© AAPChris Dawson (left) and brother Peter Dawson leave the Downing Centre court on Thursday.
The journalist behind the Teacher's Pet podcast into the disappearance and suspected murder of Sydney woman Lynette Dawson may have "contaminated" evidence that would be used to prosecute her husband Chris for her murder and jeopardised any trial, Mr Dawson's lawyer has warned.
Mr Dawson's solicitor Greg Walsh said on Thursday he would make an application to question Hedley Thomas, a senior journalist at The Australian newspaper, during Mr Dawson's committal hearing to test the strength of the Crown's case and determine if he should stand trial for his wife's murder.
© SuppliedChris Dawson was charged with the murder of Lynette Dawson on December 5 2018.
Mr Thomas researched and presented the Teacher's Pet podcast into the 1982 disappearance and suspected murder of the mother-of-two, re-igniting public interest in the cold case.
Behind the scenes, detectives from the Homicide Squad's Unsolved Homicide Unit had been re-investigating the case since 2015.
Mr Dawson appeared briefly in Sydney's Downing Centre Local Court on Thursday. The former Newtown Jets rugby league player was charged in December with murdering his wife and is expected to enter a plea of not guilty.
"There will be an application in this case to examine at the committal hearing certain witnesses, and in particular Mr Hedley Thomas," Mr Walsh said outside court.
"I require proper disclosure by the Crown as to all of the interviews including the raw material such as audio recordings and transcripts of all the persons and potential witnesses and witnesses that [Mr Thomas] has interviewed. They're vital in this case."
The Crown was given a four-week extension on Thursday to serve the brief of evidence on Mr Dawson's legal team. The court heard 4500 pages had been served on Mr Dawson's lawyers, but a remaining 100 gigabytes of "material collected by the author of the Teacher's Pet podcast" had yet to be made available.
Senior Crown prosecutor Craig Everson said police were "struggling to get that material in a form that can be digested by Mr Walsh and his client".
Outside court, Mr Walsh said Mr Thomas had played "a very central role in the circumstances in which Christopher Dawson was charged".
"He well knew that police were investigating this very serious matter. He interviewed witnesses in the full knowledge that they had previously been actual witnesses at the inquests and he knew the risk of contaminating and affecting the reliability of the evidence. He's a very experienced journalist; that is the forensic judgment that he undertook in this case," Mr Walsh said.

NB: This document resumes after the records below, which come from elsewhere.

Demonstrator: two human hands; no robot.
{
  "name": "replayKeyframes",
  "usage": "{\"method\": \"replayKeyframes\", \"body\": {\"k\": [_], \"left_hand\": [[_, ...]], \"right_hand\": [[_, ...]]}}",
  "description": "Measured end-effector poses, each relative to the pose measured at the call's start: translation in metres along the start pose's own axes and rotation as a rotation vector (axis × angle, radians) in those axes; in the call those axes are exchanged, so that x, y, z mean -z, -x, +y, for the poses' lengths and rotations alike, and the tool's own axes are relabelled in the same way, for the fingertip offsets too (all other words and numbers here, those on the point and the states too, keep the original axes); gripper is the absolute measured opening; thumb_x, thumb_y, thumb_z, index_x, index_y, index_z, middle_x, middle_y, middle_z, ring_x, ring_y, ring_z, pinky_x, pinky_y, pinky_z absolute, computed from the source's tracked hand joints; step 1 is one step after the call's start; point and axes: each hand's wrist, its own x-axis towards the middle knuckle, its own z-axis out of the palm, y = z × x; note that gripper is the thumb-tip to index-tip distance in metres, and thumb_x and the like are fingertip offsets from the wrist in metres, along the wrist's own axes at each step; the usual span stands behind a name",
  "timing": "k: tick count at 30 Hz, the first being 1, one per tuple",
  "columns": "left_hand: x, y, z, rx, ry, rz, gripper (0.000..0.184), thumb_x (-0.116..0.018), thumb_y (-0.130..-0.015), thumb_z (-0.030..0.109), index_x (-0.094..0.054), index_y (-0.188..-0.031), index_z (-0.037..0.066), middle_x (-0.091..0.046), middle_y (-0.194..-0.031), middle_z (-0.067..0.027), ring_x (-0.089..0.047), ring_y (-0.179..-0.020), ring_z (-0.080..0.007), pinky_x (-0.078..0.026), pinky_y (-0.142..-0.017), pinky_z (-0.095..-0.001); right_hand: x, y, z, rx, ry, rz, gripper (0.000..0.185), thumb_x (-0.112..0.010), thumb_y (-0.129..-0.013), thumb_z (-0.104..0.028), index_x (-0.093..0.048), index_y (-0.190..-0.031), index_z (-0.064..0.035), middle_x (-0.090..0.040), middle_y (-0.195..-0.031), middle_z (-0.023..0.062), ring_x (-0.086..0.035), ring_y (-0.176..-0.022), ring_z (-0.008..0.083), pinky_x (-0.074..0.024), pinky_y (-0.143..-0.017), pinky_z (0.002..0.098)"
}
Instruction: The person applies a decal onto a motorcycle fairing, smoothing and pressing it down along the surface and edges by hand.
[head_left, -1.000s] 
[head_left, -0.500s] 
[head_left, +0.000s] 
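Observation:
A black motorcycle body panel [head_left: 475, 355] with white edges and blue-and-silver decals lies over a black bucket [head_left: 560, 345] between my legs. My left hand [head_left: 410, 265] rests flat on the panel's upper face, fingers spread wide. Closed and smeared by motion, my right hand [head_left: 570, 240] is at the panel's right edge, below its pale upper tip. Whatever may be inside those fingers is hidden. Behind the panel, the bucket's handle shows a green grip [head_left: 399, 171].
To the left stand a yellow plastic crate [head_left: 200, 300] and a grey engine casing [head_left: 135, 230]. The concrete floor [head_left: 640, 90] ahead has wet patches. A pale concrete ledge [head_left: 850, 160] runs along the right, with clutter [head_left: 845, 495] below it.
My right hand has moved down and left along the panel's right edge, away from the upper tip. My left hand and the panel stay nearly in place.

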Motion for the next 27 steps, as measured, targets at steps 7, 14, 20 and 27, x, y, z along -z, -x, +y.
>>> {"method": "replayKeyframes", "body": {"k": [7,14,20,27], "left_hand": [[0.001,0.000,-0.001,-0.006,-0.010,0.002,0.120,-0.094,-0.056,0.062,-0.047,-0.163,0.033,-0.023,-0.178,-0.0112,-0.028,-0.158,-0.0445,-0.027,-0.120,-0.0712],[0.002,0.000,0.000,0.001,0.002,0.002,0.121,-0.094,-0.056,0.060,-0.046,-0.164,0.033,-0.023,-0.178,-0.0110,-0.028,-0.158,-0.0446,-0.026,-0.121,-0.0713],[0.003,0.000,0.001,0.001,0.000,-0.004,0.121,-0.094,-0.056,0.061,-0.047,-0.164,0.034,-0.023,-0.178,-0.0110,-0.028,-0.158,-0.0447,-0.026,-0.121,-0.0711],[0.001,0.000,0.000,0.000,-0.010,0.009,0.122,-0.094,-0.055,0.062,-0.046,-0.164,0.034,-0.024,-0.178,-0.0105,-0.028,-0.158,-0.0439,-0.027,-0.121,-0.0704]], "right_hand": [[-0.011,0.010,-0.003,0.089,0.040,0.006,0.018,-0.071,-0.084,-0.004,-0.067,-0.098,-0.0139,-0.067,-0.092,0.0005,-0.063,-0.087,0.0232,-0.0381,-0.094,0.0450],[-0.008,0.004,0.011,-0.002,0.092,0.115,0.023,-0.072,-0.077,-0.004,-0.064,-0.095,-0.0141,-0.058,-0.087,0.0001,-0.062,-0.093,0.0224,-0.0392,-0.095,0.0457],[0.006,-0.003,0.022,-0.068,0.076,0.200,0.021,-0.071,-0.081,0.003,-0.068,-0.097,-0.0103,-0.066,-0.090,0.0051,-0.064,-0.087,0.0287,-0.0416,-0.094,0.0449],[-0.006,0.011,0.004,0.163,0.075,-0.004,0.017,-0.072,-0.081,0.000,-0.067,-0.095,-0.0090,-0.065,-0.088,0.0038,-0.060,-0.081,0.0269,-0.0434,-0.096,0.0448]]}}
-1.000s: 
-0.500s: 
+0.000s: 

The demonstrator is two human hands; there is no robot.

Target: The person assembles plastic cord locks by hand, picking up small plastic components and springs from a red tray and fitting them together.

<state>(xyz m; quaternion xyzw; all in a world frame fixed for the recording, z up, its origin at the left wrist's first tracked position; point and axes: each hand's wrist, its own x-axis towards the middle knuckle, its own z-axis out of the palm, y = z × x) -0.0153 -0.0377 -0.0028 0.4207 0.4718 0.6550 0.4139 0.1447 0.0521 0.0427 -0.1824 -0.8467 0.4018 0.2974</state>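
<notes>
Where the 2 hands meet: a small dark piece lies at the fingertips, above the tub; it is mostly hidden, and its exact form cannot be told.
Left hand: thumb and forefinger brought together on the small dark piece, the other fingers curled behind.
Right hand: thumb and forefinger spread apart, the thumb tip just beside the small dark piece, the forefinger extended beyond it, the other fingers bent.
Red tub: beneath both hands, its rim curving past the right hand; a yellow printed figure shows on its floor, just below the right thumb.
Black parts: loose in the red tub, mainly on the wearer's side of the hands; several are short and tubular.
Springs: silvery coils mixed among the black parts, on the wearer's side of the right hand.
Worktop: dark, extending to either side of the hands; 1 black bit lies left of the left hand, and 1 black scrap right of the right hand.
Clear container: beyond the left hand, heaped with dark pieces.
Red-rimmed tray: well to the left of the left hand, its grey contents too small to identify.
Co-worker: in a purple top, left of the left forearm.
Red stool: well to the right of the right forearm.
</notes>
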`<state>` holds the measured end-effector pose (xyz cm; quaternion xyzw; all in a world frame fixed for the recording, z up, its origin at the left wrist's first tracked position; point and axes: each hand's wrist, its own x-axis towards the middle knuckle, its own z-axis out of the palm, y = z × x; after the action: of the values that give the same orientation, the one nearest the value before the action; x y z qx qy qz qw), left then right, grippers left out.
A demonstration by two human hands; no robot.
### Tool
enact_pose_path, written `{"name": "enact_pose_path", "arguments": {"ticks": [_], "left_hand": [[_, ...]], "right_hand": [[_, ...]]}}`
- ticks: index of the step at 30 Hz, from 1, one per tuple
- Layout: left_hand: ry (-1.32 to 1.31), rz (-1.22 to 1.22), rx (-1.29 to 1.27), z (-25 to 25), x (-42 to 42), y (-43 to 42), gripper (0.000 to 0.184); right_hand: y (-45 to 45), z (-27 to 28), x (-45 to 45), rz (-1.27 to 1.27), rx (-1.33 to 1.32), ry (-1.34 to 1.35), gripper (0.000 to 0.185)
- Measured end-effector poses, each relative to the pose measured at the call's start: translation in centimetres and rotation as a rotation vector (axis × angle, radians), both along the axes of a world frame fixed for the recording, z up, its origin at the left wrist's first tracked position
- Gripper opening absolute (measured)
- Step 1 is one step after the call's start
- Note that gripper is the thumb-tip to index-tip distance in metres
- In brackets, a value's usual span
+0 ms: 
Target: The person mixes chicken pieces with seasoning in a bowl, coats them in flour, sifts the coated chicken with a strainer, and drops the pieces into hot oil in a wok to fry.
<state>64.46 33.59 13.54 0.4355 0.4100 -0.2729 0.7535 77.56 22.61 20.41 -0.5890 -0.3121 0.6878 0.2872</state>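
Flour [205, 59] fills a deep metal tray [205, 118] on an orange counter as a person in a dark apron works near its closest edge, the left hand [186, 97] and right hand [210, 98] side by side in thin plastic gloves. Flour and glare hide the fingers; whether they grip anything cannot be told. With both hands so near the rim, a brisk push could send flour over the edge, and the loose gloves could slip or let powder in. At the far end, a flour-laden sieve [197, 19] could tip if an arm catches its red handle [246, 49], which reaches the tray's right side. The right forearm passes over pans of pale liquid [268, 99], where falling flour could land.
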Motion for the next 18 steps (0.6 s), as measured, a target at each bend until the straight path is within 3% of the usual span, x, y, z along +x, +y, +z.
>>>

Asked if Mr Thomas could have jeopardised the case, Mr Walsh said: "Not only the accused's case but the prosecution's case, because what he's done in my understanding is to impact upon the reliability of witnesses.
"As you know, human memory is a reconstructive process - so what a person learns from others, what they read, what they discuss, can all become encoded in their memory. When you discuss what a particular witness' memory is and then do it on multiple occasions, and then give them access to what other witnesses are saying in the very same case, I think it's a matter of common sense that the risk of contamination is a very real one in the context of modern communications as well."
Mr Walsh said lawyers for Mr Dawson had been "provided for the first time with handwritten copies" of diaries belonging to Mr Dawson's mother, which formed part of The Teacher's Pet podcast.
"That type of evidence is critical in a historical case such as this," Mr Walsh said.
The Crown will serve its brief of evidence on May 9. Mr Dawson, who lives in Queensland with his third wife, remains on bail after he provided a surety of $1.5 million in December.